*Work item*. Nothing but a verbatim copy of the data, minus the images, should be returned.

+++

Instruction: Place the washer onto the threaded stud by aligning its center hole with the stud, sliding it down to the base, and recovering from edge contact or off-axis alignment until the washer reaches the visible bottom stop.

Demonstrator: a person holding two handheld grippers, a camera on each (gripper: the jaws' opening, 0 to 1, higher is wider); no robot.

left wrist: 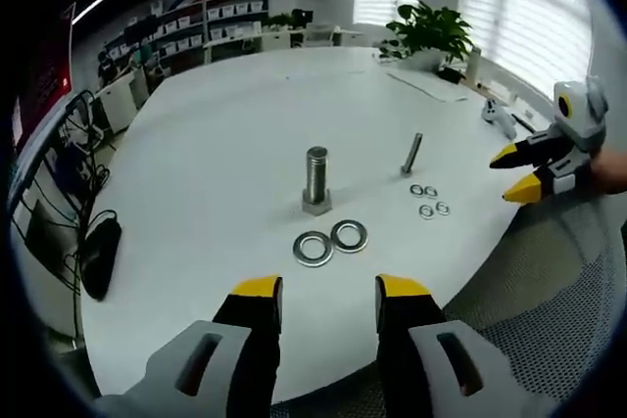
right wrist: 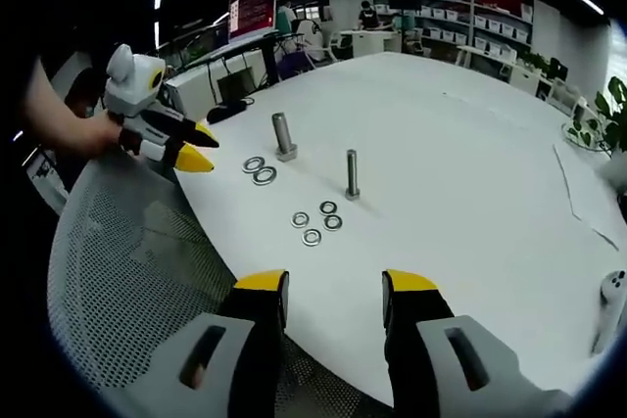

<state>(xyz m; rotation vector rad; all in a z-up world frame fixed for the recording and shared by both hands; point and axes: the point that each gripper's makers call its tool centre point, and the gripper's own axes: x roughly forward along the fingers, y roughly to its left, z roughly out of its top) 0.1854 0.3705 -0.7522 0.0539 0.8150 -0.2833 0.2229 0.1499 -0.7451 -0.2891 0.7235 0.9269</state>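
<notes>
Surface: white round table (left wrist: 245, 124) in an office — shelves upper left, plant (left wrist: 428, 28) upper right.
Large stud (left wrist: 315, 181): upright, frame centre.
Large washers (left wrist: 330, 242): two, flat, touching, just below it.
Small stud (right wrist: 352, 174): upright, four small washers (right wrist: 315, 222) beside it (lower left).
Left gripper (left wrist: 328, 293): jaws apart, empty.
Right gripper (right wrist: 336, 288): jaws apart — empty.

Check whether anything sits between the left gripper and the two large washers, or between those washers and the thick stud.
Nothing visible does. The left gripper hangs open just short of the two large washers, with bare table between. The thick stud stands right behind them, its top free.
</notes>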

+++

*Reply to the task*.
Instruction: Place the washer onto the threaded stud by aligning its center hole with the stud, sliding it down to the base, and recovering from edge contact or off-axis alignment until the washer reaches the visible bottom stop.

Demonstrator: a person holding two handheld grippers, a camera on each (gripper: the jaws' opening, 0 to 1, higher is wider); no robot.

left wrist: 
right wrist: 

<state>(xyz m; rotation vector rad; all in a z-up world frame fixed for the recording and shared by both hands; point and axes: the point that each gripper's makers call its tool centre point, and the gripper's own axes: x roughly forward along the fingers, y roughly to its left, z roughly out of its top) 0.1854 0.3705 -0.7522 0.0539 0.8150 -0.2833 0.2229 0.1499 -0.7451 -0.2891 0.7235 0.9269</state>
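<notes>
Surface: white round table (left wrist: 245, 124) in an office — shelves upper left, plant (left wrist: 428, 28) upper right.
Large stud (left wrist: 315, 181): upright, frame centre.
Large washers (left wrist: 330, 242): two, flat, touching, just below it.
Small stud (right wrist: 352, 174): upright, four small washers (right wrist: 315, 222) beside it (lower left).
Left gripper (left wrist: 328, 293): jaws apart, empty.
Right gripper (right wrist: 336, 288): jaws apart — empty.

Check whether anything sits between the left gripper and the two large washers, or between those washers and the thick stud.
Nothing visible does. The left gripper hangs open just short of the two large washers, with bare table between. The thick stud stands right behind them, its top free.
</notes>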

For this exercise, nothing more is required.